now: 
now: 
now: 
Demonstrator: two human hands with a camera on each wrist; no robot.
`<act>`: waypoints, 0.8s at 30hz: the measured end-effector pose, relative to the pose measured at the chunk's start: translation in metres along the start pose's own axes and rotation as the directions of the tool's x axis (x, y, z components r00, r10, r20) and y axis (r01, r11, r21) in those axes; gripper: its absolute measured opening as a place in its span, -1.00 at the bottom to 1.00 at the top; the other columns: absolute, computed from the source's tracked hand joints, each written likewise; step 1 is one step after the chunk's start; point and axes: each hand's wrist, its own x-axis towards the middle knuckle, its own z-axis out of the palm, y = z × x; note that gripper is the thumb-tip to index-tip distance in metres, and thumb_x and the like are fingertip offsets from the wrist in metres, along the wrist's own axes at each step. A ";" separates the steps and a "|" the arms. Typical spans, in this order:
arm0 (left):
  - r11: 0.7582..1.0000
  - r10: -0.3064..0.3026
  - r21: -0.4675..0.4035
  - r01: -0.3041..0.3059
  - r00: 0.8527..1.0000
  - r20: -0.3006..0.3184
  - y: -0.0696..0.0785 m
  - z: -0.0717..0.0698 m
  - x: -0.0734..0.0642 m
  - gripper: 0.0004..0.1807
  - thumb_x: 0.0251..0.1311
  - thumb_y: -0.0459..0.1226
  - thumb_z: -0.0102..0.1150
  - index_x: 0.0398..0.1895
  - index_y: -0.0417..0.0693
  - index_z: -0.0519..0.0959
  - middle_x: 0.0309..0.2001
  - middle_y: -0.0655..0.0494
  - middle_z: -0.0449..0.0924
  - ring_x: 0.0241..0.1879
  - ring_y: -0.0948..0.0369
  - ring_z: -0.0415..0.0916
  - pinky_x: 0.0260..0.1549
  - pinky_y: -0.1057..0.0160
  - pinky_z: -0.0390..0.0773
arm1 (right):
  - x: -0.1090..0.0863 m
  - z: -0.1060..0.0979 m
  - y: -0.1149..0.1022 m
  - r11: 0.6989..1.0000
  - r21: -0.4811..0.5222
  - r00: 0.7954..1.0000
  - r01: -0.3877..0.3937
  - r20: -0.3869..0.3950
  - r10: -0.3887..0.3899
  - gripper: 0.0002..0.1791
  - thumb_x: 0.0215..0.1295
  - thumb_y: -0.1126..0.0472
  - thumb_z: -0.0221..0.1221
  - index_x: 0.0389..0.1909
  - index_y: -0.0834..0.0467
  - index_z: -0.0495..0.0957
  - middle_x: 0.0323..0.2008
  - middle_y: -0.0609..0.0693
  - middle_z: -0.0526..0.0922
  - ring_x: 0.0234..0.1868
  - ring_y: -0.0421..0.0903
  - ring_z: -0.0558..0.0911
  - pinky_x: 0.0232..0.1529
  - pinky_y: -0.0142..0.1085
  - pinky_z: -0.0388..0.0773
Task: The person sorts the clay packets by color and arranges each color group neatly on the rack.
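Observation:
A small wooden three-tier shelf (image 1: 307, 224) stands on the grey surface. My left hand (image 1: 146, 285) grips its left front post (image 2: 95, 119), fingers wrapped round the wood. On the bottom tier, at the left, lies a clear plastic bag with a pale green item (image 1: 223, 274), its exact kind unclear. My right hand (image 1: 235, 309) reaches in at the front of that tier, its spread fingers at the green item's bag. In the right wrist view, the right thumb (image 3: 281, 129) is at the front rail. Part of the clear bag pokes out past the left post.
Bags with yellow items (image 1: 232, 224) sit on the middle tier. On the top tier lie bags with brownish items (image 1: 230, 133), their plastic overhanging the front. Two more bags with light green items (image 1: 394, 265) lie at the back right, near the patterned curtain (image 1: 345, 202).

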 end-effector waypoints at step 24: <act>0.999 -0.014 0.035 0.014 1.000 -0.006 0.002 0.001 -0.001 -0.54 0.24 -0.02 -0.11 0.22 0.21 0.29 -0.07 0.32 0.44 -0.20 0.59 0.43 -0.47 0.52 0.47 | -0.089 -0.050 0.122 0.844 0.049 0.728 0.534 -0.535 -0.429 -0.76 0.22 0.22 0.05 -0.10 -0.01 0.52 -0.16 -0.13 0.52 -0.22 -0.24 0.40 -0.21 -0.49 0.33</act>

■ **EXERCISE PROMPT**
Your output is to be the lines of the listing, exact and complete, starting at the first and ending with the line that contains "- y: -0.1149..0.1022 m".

■ **WRITTEN ANSWER**
now: 
now: 
now: 
Demonstrator: two human hands with a camera on each wrist; no robot.
`<act>`: waypoints, 0.8s at 30hz: the measured end-effector pose, relative to the pose measured at the chunk's start: translation in metres along the start pose's own axes and rotation as the directions of the tool's x axis (x, y, z components r00, r10, r20) and y axis (r01, r11, r21) in those axes; gripper: its absolute measured opening as a place in its span, -1.00 at the bottom to 1.00 at the top; the other columns: absolute, computed from the source's tracked hand joints, each written likewise; step 1 is one step after the chunk's start; point and axes: each hand's wrist, its own x-axis towards the middle knuckle, its own z-axis out of the palm, y = z × x; note that gripper is the thumb-tip to index-tip distance in metres, and thumb_x and the like are fingertip offsets from the wrist in metres, along the wrist's own axes at each step. A ";" separates the steps and a "|" the arms. Typical spans, in this order:
arm0 (left):
  - r11: 0.7582..1.0000
  - r10: -0.3064..0.3026
  - r21: -0.4675..0.4035
  - r01: -0.3041..0.3059
  - r00: 0.8527..1.0000
  - r20: -0.3006..0.3184
  - y: -0.0696..0.0785 m
  - z: -0.0717..0.0698 m
  - x: -0.0734..0.0642 m
  - gripper: 0.0004..0.1807
  - thumb_x: 0.0251..0.1311
  - thumb_y: -0.0459..0.1226
  - thumb_z: -0.0102..0.1150
  - index_x: 0.0398..0.1895
  - index_y: -0.0417..0.0693
  - index_z: -0.0519..0.0959
  - middle_x: 0.0309..0.2001
  - middle_y: -0.0655..0.0494
  - middle_z: -0.0449..0.0924
  - ring_x: 0.0241..0.1879
  - ring_y: -0.0948..0.0369
  - ring_z: -0.0415..0.0916
  - pinky_x: 0.0260..0.1549
  - pinky_y: -0.1057..0.0160
  - pinky_z: -0.0390..0.0773
arm1 (right):
  - x: -0.1090..0.0863 m
  - z: -0.1060..0.0979 m
  - y: -0.1149..0.1022 m

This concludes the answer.